16. L’Assemblée invite les journaux et les chaînes de télévision à envisager un code de conduite quant à la couverture des événements terroristes, conciliant la nécessaire liberté d’information avec les nécessités de l’action policière.
17. L’Assemblée souligne que les réponses apportées en matière de sécurité doivent s’accompagner de mesures préventives visant à éradiquer les causes mêmes de la radicalisation et de l’essor du fanatisme religieux, spécialement chez les jeunes. A cet égard, l’Assemblée demande aux Etats membres en particulier:
17.1. d’analyser avec soin la situation dans les prisons et la manière dont les prisonniers sont endoctrinés pour le terrorisme, et en particulier le djihadisme, et de prendre des mesures pour lutter contre ce phénomène;
17.2. de surveiller de près internet et les réseaux sociaux, en vue notamment de lutter contre le discours de haine, la radicalisation et le cyberdjihadisme;
17.3. d’accorder des moyens et des ressources appropriés aux écoles et aux enseignants pour promouvoir l’éducation à la citoyenneté démocratique et aux droits de l’homme, en ciblant plus particulièrement l’éducation dans des contextes marginalisés et défavorisés;
17.4. de promouvoir le dialogue interculturel et le modèle du «vivre ensemble», notamment dans les écoles;
17.5. de prendre des mesures pour combattre la marginalisation, l’exclusion sociale, la discrimination et la ségrégation, en particulier chez les jeunes de quartiers défavorisés;
17.6. de soutenir les familles dans leur rôle d’éducation de leurs enfants au respect des valeurs de la démocratie et de la tolérance;
17.7. de protéger les journalistes, les écrivains et autres artistes des menaces extrémistes, et de s’abstenir de toute ingérence avec l’exercice de leur liberté d’expression, dans le respect de la loi, que ce soit dans les médias sur support papier ou électronique, y compris dans les médias sociaux;
17.8. de soutenir l’action du Conseil de l’Europe dans les domaines susmentionnés et d’allouer les moyens et les ressources appropriés, conformément aux propositions formulées par le Secrétaire Général du Conseil de l’Europe.

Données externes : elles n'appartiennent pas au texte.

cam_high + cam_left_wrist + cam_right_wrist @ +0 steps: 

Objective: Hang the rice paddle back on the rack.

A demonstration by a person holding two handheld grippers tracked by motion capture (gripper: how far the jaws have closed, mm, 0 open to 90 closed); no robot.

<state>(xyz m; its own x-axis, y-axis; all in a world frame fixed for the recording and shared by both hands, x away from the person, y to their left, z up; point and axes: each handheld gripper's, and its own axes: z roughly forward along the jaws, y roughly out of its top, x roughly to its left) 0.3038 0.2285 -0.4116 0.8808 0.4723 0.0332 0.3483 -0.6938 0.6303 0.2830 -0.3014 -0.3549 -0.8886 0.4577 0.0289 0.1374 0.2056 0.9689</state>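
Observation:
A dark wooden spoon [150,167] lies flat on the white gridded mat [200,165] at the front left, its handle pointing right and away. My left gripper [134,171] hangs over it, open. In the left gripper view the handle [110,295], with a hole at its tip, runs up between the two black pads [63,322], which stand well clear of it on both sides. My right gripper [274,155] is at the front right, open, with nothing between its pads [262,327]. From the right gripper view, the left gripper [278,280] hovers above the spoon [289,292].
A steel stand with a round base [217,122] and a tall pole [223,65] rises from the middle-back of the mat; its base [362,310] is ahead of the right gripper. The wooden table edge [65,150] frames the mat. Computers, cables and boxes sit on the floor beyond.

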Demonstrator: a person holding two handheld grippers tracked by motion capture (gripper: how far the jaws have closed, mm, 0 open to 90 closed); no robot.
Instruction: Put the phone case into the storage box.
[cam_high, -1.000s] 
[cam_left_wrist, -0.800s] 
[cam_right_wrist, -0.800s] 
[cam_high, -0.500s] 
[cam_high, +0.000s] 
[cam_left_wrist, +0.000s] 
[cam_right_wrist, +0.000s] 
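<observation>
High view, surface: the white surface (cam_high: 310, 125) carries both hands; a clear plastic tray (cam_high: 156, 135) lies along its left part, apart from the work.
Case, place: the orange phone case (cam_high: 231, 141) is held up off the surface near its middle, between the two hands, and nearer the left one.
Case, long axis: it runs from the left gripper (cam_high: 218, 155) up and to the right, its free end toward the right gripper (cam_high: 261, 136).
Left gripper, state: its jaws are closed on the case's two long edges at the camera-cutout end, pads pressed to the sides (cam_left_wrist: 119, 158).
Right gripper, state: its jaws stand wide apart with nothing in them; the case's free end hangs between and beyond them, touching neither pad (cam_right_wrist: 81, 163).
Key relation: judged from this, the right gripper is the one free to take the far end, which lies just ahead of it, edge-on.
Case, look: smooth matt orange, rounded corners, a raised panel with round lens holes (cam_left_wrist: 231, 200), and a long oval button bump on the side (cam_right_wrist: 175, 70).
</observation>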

18. Pour sa part, l’Assemblée décide de continuer à suivre de près et de s’efforcer de relever, par les travaux de ses commissions et de l’Alliance parlementaire contre la haine, nouvellement créée, les principaux défis issus des récentes attaques terroristes à Paris, à savoir: la nécessité de vivre ensemble; la montée de la menace djihadiste et la question des djihadistes venus d’Europe pour combattre en Irak et en Syrie; la protection des droits de l’homme dans la lutte contre le terrorisme; la nécessité de combattre les causes de la radicalisation et du fanatisme religieux, telles que l’exclusion sociale, la discrimination voire la ségrégation; le processus de radicalisation dans les prisons; la poursuite de la lutte contre le discours de haine, le racisme et l’intolérance, y compris l’antisémitisme et l’islamophobie; et le rôle de l’éducation à la citoyenneté démocratique, aux droits de l’homme et au dialogue interculturel.